(Information supplied Opens)
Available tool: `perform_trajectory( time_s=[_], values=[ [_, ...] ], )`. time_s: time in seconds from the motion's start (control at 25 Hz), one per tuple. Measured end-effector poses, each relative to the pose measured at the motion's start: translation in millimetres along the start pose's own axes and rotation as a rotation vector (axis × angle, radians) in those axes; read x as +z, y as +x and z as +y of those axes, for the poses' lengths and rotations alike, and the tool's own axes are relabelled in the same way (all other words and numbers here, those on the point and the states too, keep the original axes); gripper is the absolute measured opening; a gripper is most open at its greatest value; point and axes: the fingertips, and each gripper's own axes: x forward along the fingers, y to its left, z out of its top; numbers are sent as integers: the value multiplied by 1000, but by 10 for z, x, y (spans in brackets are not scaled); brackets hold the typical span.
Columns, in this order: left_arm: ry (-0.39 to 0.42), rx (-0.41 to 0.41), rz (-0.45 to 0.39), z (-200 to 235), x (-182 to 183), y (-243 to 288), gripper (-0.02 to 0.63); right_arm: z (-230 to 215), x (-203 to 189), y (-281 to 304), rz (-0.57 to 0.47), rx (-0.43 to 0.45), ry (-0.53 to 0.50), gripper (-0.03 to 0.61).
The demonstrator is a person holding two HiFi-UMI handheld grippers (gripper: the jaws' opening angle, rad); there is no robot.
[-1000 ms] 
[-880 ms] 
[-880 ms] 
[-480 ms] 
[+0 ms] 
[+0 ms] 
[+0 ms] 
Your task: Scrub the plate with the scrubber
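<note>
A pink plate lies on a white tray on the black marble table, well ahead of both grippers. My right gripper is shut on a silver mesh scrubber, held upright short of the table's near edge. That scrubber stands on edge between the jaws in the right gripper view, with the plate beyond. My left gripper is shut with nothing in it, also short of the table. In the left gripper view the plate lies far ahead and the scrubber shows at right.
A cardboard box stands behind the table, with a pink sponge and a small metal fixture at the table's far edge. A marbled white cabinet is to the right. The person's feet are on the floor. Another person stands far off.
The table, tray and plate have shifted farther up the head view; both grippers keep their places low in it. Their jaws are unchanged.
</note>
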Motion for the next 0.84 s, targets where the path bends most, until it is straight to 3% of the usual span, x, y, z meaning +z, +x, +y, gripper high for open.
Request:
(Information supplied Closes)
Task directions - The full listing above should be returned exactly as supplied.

Task solution -
Available tool: `perform_trajectory( time_s=[_], values=[ [_, ...] ], )`. time_s: time in seconds from the motion's start (control at 25 Hz), one per tuple. Measured end-effector poses, each relative to the pose measured at the motion's start: translation in millimetres along the start pose's own axes and rotation as a rotation vector (axis × angle, radians) in those axes; read x as +z, y as +x and z as +y of those axes, for the poses' lengths and rotations alike, and the tool's own axes are relabelled in the same way (all other words and numbers here, those on the point and the states too, keep the original axes); gripper is the absolute measured opening; a gripper is most open at its greatest value; point and axes: the fingertips, and each gripper's own axes: x forward along the fingers, y to its left, z out of its top; numbers are sent as integers: the value multiplied by 1000, but by 10 for z, x, y (spans in brackets are not scaled); brackets hold the typical span.
Columns, in this order: left_arm: ry (-0.39 to 0.42), rx (-0.41 to 0.41), rz (-0.45 to 0.39), z (-200 to 235), x (-182 to 183), y (-243 to 288), gripper (-0.02 to 0.63); right_arm: z (-230 to 215), x (-203 to 189), y (-281 to 304), rz (-0.57 to 0.47), rx (-0.43 to 0.45), ry (-0.53 to 0.50), gripper (-0.03 to 0.61).
The demonstrator is a person holding two HiFi-UMI handheld grippers (gripper: the jaws' opening angle, rad); there is no robot.
[-1000 ms] 
[-880 ms] 
[-880 ms] 
[-480 ms] 
[+0 ms] 
[+0 ms] 
[+0 ms] 
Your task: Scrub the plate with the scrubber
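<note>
A pink plate lies on a white tray on the black marble table, well ahead of both grippers. My right gripper is shut on a silver mesh scrubber, held upright short of the table's near edge. That scrubber stands on edge between the jaws in the right gripper view, with the plate beyond. My left gripper is shut with nothing in it, also short of the table. In the left gripper view the plate lies far ahead and the scrubber shows at right.
A cardboard box stands behind the table, with a pink sponge and a small metal fixture at the table's far edge. A marbled white cabinet is to the right. The person's feet are on the floor. Another person stands far off.
The table, tray and plate have shifted farther up the head view; both grippers keep their places low in it. Their jaws are unchanged.
</note>
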Motion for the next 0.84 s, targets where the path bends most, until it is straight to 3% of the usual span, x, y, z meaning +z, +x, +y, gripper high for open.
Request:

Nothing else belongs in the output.